Iran wants to have the bomb in order not to use it. They need the bomb as an insurance policy for the survival of their regime and to make sure the United States does not do to it what it did to Saddam Hussein.

They think that if they have the bomb, the U.S. will not be able to attack them.

Where does Israel fit into this equation?

Israel cannot sustain even one nuclear blast. Even if the risk of Iran launching a missile at Israel were very small, I’d advise everybody not to take the risk. … If [Iran] gets close to developing a bomb, the voices for attack would be empowered.

What is the likelihood of an Israeli pre-emptive attack?

Any Israeli prime minister would initiate an attack if presented with the reality that Israel was under an existential threat and that no [other] efforts have been able to confront it in a non-military way.

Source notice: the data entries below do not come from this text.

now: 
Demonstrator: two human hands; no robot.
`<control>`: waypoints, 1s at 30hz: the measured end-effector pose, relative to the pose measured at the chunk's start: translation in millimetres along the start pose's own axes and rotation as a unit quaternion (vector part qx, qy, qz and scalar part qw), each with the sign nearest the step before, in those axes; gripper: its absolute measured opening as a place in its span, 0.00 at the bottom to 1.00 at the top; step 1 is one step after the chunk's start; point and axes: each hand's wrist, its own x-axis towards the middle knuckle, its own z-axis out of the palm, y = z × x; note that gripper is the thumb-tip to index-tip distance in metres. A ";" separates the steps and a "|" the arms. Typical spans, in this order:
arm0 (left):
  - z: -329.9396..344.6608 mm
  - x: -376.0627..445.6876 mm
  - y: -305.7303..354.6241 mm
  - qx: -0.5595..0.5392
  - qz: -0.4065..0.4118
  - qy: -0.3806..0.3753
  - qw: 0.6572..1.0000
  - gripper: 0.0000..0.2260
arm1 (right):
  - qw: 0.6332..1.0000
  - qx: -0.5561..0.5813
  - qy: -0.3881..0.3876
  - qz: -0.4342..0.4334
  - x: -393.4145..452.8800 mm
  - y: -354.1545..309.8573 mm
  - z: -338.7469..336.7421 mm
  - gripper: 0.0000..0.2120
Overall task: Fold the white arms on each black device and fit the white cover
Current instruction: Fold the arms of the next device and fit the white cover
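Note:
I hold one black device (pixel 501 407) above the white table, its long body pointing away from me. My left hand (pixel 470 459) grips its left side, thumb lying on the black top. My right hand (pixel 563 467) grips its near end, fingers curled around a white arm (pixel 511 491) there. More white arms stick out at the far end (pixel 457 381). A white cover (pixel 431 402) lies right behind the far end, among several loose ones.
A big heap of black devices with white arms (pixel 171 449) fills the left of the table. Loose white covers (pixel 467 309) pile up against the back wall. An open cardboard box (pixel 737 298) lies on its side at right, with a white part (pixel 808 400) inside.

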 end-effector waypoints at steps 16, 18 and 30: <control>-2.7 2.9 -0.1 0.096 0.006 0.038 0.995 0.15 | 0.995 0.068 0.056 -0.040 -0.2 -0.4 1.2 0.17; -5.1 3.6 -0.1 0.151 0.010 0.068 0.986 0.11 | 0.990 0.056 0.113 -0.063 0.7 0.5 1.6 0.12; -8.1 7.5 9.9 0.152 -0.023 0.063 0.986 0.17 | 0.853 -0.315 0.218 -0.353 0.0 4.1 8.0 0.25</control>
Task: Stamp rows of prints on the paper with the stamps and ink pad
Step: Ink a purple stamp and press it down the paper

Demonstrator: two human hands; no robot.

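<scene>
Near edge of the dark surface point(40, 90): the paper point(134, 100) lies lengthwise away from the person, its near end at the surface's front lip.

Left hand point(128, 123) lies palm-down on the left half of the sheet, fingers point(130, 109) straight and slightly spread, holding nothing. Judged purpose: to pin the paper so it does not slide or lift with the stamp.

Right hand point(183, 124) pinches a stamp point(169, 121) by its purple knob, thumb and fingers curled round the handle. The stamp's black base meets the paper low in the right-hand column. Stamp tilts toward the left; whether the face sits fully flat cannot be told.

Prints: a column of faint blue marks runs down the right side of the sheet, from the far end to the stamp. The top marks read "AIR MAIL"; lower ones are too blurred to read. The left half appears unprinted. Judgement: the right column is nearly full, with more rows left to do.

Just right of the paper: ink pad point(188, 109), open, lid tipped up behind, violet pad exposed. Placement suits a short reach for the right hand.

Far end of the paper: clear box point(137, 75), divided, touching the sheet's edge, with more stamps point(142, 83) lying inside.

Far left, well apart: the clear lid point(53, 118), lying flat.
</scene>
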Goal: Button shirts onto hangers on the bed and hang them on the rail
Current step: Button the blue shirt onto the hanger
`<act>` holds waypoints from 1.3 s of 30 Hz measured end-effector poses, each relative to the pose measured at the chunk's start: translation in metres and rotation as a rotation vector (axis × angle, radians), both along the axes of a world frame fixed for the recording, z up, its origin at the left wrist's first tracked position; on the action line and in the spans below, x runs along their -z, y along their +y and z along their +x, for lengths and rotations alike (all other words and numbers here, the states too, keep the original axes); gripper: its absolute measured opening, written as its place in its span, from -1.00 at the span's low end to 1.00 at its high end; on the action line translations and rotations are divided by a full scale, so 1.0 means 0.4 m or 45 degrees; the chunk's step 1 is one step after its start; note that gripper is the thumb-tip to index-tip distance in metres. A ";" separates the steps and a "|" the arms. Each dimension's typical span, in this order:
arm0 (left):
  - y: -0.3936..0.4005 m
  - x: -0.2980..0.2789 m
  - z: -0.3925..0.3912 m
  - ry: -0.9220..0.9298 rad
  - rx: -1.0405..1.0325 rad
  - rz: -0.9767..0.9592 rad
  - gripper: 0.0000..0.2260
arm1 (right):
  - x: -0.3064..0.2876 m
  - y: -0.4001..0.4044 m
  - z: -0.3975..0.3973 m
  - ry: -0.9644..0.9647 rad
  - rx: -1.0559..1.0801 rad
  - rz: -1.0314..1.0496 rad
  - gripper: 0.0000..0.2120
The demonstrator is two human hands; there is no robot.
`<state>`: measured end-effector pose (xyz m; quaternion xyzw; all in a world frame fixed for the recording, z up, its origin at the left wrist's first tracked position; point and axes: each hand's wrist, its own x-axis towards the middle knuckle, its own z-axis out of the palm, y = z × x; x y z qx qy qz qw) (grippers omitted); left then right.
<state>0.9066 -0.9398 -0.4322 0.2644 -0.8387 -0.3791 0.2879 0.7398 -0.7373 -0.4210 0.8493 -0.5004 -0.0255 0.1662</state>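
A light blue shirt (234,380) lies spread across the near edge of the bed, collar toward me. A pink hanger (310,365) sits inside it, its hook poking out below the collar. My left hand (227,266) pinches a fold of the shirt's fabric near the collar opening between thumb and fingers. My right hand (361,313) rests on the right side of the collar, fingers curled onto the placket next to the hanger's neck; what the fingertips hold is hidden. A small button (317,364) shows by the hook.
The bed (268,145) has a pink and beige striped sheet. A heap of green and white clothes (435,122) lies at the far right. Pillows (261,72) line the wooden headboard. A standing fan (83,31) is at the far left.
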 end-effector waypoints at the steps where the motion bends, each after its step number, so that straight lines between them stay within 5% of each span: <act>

He would be following [Prime Minister Menachem] Begin’s reaction in 1981 [when he destroyed an Iraqi nuclear reactor] — not tolerating weapons of mass destruction in a country that calls for Israel’s destruction.

How long has such a policy been in effect?

Yuval Neeman, a top physicist and the father of the Israeli nuclear project, once said that [Israel’s first Prime Minister David] Ben-Gurion called him about Israel’s Dimona [nuclear] reactor. He said Gurion said his worst nightmare was that he had brought the remains of the Holocaust to Israel only to face another Holocaust. … So Israel should do whatever it can to [prevent] Iran from becoming nuclear.